“Territorio” es un relato extenso y meticulosamente construido, que se desarrolla principalmente a través de la evocación de recuerdos. El autor, a través del narrador, nos sumerge en el rectángulo de tierra conocido como Ifni, una colonia española situada en la actual Marruecos, donde pasó más de once años durante su juventud. El lector se encuentra inmerso en una atmósfera cargada de sensaciones: el calor abrasador del desierto, el olor salino del mar, el eco de las voces de los amigos y familiares, la música, la pintura y la arquitectura de un lugar que, a pesar de ser un enclave fronterizo, poseía una singularidad que lo convertía en un refugio. La novela no presenta una cronología lineal; en su lugar, se despliega a través de fragmentos, impresiones y asociaciones de ideas, como si el narrador estuviera intentando reconstruir un mosaico de memorias, tratando de dar forma a ese «territorio mental» que aún reside en su interior.
El libro explora las complejas relaciones del narrador con su familia, especialmente con su padre, un militar destinado en Ifni, y los amigos que comparte en este enclave.
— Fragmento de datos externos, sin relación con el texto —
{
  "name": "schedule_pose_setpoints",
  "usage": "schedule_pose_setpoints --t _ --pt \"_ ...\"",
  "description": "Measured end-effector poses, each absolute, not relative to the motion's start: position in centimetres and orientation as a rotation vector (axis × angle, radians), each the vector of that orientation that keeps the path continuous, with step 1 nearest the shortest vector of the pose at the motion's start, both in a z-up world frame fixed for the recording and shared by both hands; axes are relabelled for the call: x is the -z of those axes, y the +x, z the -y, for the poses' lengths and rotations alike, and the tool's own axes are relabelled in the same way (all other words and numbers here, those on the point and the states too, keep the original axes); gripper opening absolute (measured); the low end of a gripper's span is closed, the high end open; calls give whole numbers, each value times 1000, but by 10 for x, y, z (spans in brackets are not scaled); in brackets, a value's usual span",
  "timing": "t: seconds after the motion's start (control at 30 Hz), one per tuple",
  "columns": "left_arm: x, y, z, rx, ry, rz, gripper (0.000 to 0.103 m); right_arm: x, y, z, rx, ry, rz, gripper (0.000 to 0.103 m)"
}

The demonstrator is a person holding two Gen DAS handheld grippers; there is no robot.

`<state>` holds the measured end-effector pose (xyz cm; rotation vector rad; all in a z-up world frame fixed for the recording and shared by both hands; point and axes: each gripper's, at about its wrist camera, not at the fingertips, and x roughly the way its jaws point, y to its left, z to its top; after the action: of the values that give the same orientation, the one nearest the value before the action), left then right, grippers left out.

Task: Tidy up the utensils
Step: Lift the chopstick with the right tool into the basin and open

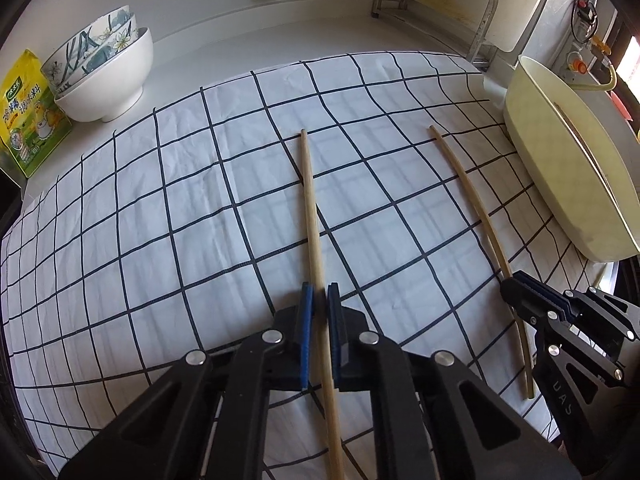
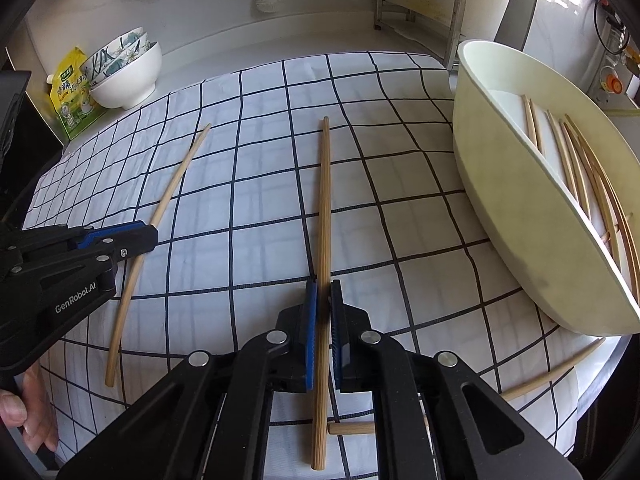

Se revelan detalles sobre sus primeras experiencias, sus descubrimientos, sus frustraciones y sus aspiraciones, todo ello filtrado a través de la mirada de un joven que intenta comprender su lugar en el mundo. A través de esta mirada, Sáenz nos ofrece un retrato conmovedor de la infancia y la juventud, con sus dudas, sus miedos, pero también con su esperanza y su capacidad de asombro ante la belleza del mundo que le rodea. El autor utiliza un lenguaje rico y evocador, lleno de imágenes y metáforas, para transportar al lector a ese pequeño pedazo de España, para que éste pueda sentir la misma intensidad de emociones que experimentó el narrador.
El libro se centra en la reconstrucción de un pasado inalcanzable, un pasado que el narrador intenta recuperar mediante la escritura. A través de este proceso, el autor explora la naturaleza de la memoria, su fragilidad y su capacidad para transformar la realidad. La novela se caracteriza por su estilo contemplativo y reflexivo, en el que el narrador se cuestiona constantemente sobre su identidad, su origen y su relación con el pasado. Se trata de una obra que nos invita a reflexionar sobre la importancia de la memoria como fuente de identidad y como herramienta para comprender el presente.
El autor utiliza un recurso narrativo particularmente efectivo: el de las «instantáneas». El narrador describe sus recuerdos como si fueran fotografías, capturando momentos, paisajes y personas de una manera muy precisa y detallada. A través de estas «instantáneas», Sáenz intenta dar forma a ese «territorio mental», que se erige como el verdadero protagonista de la novela. El lector se siente como un testigo de la reconstrucción de un pasado que, al mismo tiempo, se revela como un presente. El autor utiliza un lenguaje despojado y preciso, sin florituras, pero lleno de matices y de sugerencias, lo que contribuye a crear una atmósfera de intimidad y de sinceridad.
Opinión Crítica de Territorio
«Territorio» es una novela profundamente conmovedora y, a la vez, enormemente ambiciosa. Miguel Sáenz logra, con una maestría sorprendente, recrear un espacio y un tiempo perdidos, permitiéndonos, como lectores, presenciar la construcción de una identidad a través de la memoria. La novela destaca por su lirismo y su capacidad para evocar emociones profundas, y su estilo, caracterizado por la precisión y la elegancia, contribuye a crear una atmósfera de gran intensidad. Se trata de una obra que requiere una lectura atenta y reflexiva, pero que recompensa al lector con una experiencia de gran belleza. Es un libro que se queda grabado en la memoria, y que nos invita a cuestionar nuestra propia relación con el pasado. La
es particularmente efectiva, ya que permite al lector experimentar la fragilidad y la inestabilidad de la memoria de una manera muy potente. Se trata de una novela que nos invita a valorar lo que tenemos, a recordar lo que ha pasado y a entender que el pasado, aunque ya no esté presente, sigue teniendo un impacto en nuestro presente. Recomendado, sin duda, a cualquier lector que aprecie la buena literatura y que busque una obra que le haga reflexionar sobre su propia vida. La técnica narrativa de Sáenz, junto con la belleza del lenguaje, hacen de “Territorio” una lectura esencial.